• **TASK ITEM**:
Give back exactly the lines of the data below, starting with the line that has "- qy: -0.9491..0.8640" and going on through the line that has "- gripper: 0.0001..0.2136".
INFORMATION SUPPLIED START
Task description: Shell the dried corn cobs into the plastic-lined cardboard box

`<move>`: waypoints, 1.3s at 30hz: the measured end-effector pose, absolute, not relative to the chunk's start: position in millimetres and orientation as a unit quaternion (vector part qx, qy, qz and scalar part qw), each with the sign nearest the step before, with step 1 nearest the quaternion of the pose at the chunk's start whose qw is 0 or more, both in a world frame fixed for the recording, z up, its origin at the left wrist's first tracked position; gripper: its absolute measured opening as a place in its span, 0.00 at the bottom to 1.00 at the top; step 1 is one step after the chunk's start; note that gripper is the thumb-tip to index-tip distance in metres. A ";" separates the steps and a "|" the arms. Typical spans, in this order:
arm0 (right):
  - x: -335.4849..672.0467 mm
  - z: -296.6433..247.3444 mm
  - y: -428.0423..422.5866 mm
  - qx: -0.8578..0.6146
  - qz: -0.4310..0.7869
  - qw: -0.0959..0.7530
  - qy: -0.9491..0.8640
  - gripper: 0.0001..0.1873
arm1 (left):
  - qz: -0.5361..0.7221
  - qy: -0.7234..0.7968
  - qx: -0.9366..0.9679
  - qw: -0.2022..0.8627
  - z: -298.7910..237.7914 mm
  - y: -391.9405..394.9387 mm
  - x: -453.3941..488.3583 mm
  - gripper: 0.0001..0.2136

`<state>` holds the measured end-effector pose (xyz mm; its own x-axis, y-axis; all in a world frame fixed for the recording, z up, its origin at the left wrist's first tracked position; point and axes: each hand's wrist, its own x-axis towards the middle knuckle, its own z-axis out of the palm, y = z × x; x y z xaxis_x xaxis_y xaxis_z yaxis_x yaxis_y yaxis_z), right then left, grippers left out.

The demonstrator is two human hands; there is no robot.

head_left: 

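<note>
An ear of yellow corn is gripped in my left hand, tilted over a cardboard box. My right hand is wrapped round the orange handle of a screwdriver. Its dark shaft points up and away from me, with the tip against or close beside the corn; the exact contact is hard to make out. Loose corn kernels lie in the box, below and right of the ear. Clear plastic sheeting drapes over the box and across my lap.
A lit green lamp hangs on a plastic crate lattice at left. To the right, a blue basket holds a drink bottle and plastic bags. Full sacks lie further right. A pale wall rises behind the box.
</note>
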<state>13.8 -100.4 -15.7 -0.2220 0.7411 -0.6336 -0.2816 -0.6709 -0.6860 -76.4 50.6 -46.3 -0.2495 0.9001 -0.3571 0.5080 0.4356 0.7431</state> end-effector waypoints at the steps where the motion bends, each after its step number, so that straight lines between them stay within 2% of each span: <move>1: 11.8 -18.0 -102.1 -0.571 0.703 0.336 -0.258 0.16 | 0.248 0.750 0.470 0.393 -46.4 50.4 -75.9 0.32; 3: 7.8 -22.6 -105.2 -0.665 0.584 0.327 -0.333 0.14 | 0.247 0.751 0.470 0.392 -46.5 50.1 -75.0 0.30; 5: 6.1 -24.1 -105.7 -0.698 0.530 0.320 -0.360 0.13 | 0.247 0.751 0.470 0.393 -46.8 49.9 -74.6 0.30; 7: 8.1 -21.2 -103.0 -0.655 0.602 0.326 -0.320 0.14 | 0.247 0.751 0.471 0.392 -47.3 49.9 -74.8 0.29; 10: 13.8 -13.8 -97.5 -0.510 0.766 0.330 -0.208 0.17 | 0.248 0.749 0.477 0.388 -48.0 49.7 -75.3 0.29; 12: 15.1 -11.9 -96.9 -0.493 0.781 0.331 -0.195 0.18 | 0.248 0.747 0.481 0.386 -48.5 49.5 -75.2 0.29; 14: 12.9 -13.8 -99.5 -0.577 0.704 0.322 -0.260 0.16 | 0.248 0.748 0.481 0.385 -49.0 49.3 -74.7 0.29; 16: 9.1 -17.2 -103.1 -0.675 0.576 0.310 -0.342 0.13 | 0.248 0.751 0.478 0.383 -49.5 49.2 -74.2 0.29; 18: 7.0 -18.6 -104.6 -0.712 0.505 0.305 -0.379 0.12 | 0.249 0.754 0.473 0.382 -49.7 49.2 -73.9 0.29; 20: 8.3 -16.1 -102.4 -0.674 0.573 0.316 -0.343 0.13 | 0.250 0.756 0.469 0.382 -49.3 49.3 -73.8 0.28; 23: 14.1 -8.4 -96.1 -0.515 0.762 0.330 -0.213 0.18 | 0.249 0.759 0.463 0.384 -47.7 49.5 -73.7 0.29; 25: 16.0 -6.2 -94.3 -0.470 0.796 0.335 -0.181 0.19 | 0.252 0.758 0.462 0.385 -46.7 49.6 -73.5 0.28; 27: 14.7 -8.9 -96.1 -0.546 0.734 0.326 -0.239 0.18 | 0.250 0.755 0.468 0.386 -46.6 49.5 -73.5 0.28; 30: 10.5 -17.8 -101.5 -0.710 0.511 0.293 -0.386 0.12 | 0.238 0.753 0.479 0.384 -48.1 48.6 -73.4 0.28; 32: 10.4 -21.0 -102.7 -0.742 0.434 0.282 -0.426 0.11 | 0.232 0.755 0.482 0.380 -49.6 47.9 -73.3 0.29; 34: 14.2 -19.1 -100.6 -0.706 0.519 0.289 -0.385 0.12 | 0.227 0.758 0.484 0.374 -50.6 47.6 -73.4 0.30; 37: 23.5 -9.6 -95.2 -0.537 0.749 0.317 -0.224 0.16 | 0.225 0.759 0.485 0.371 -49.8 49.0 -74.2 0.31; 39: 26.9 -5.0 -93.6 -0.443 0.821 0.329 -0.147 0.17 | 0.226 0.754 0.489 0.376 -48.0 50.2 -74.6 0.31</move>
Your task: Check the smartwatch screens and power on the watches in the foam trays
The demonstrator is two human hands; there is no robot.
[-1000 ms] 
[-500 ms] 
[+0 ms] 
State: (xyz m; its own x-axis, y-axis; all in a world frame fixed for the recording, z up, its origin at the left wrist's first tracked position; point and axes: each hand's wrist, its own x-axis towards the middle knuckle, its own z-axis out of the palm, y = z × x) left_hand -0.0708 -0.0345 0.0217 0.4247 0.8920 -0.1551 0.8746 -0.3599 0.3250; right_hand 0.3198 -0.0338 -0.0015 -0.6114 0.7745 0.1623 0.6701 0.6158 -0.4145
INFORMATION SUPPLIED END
• **REPLY**:
  - qy: -0.9491..0.8640
  - gripper: 0.0001..0.1873
arm1 (left):
  - qz: -0.5361..0.7221
  - qy: -0.7234..0.7968
  - qx: -0.9366..0.9679
  - qw: -0.2022..0.8627
  - z: -298.7910..237.7914 mm
  - y: -391.9405..394.9387 mm
  - x: -453.3941..488.3583 mm
  - gripper: 0.0001..0.2136

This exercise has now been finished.